Scenario 1
I was with my husband when I got the news from my General Practitioner (GP) doctor that I had stage 3 breast cancer. He referred me to the Calgary Breast Health Program, where I would meet with a surgeon and later, an oncologist. I did not know anything about breast cancer so before leaving, I asked my GP for a copy of my all of my results leading up to the diagnosis.
When the Breast Health Program called a few days later, an appointment was scheduled for the following week. I asked them what I should expect at my first appointment. I was told that I would meet my surgeon, who would discuss and agree on a treatment plan. Now that I knew what the agenda was, learned as much as I could about my diagnosis. I had about one week to research and understand as much as I could about my diagnosis and potential treatment. That included making sure I understood everything that was in my mammogram, ultrasound and biopsy reports. I only used reputable medical sources, cancer organizations or received information from individuals in the medical field from within my network to do my research.

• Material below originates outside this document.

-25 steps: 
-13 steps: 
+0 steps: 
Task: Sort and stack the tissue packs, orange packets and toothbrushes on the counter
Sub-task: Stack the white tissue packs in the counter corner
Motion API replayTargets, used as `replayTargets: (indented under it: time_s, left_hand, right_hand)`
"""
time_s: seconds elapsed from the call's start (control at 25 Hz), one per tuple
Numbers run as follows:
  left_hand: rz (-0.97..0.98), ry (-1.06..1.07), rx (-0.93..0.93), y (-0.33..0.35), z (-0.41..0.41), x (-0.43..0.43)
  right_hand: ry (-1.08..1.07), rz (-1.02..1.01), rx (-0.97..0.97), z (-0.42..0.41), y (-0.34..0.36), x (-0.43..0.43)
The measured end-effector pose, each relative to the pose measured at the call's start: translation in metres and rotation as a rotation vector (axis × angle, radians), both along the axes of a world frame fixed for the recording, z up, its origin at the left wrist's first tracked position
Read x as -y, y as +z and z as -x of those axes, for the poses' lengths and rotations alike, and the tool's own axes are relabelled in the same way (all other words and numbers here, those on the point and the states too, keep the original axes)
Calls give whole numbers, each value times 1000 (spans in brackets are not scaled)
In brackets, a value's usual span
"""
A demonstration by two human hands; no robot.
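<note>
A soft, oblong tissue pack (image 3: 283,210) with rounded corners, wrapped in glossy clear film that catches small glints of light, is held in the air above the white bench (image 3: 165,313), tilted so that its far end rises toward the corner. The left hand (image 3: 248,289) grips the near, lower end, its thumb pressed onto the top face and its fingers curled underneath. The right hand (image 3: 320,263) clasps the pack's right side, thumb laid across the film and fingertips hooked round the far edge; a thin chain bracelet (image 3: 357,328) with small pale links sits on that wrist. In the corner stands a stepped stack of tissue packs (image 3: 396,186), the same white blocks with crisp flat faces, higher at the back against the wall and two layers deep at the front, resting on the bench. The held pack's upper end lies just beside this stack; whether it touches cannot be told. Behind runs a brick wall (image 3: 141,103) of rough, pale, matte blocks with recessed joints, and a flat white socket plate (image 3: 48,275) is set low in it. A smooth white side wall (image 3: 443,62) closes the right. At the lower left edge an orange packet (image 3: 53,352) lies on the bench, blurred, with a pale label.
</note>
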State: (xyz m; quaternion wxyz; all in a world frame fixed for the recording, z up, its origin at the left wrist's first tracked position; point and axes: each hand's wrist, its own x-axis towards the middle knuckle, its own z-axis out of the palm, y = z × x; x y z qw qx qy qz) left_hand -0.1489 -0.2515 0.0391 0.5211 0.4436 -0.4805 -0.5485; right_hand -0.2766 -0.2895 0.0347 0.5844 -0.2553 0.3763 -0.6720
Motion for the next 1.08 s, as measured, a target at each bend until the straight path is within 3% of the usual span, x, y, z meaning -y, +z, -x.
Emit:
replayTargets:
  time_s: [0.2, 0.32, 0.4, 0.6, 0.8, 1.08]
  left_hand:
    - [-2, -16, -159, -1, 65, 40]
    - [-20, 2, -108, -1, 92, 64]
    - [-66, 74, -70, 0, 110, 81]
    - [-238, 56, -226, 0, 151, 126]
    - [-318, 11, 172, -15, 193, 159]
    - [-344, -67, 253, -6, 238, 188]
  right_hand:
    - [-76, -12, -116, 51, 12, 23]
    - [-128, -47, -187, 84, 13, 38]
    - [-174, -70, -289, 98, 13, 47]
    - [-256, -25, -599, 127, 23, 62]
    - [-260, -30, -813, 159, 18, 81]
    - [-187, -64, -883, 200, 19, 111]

Once I had a better understanding of my diagnosis. Then, I looked up typical treatment protocols for the type of cancer I had been diagnosed with. While I read protocols from other Canadian provinces, I ultimately made sure I had read every breast cancer document available on the Alberta Health Services Cancer Guidelines site. Having a ‘pre-med’ university background helped me with my understanding of a lot of the materials, and I found that some of the other Canadian jurisdictions presented the information in a more patient-friendly way. I found the Alberta site to be quite technical at times and geared more towards the physician than the patient. As I went along, I made sure I noted any questions I had.
By the time I met (accompanied by my husband for moral support) with my surgeon and oncologist, I was prepared for our conversations. I understood what she were telling me and I wasn’t overwhelmed with the information they were giving me. Because I was had done my research, I was able to ask well-informed questions, and I referred back to the questions I had jotted down to make sure I hadn’t missed anything. As a result, I was able to confidently make a decision on my treatment plan without second-guessing myself.
Lesson
For my appointments, like in business, if you are being invited to a meeting, ask for expected outcomes of the meeting. Ask if pre-meeting documentation is available (if applicable) and prepare yourself accordingly. If you are the meeting leader, send out an agenda and lay out the expectations of the meeting. If pre-work is required, ask for it at the time the meeting is set up. Too many times over the course of my career have I have found meetings to be unproductive because expectations weren’t set, data wasn’t available and subsequent meetings were then required.
Scenario 2
Once treatments started, I had many routine appointments for bloodwork, cancer treatments and follow-up appointments with my oncologist. Obvious patterns quickly emerged with each appointment type. Nurses always asked the same questions. So, instead of waiting for the nurse to ask them, I come in prepared with the information typed up. While that sounds like work for me, it actually isn’t. For example, I have to report all my side-effects, so I simply log them in the calendar notes for that specific appointment. Similarly, I do the same with all the medications I take. And, usually I always have something that I need from my doctor or nurse, so I have a list of requests, such as refills, questions or concerns I want to discuss. This makes it super easy. I simply print off a copy of the calendar appointment and give that to the nurse before meeting with the doctor. I also have a copy of it on my phone that I can also refer to.
As a result of doing this, an appointment that used to take 45 minutes, mostly driven by a nurse asking me questions, The nurse takes a couple of minutes to read them and ask any questions. She usually reads as she takes my blood pressure, so this easily shaves 5 to 10 minutes off my appointment time. She takes my printed notes, attaches it to her form and reviews it with the doctor. As the doctor examines me, we discuss my questions and concerns, since she already knows what they are, and before I am even done with my doctor, the nurse comes back with any needed prescriptions. As a result, my appointments are now about 30 minutes, instead of the initial 45 minutes.
Lesson
Look for opportunities to be more efficient with the routine or operational tasks, which allows you to focus on the most important items that need to be addressed. At the end of the day, it’s about being more productive and efficient with the time we have.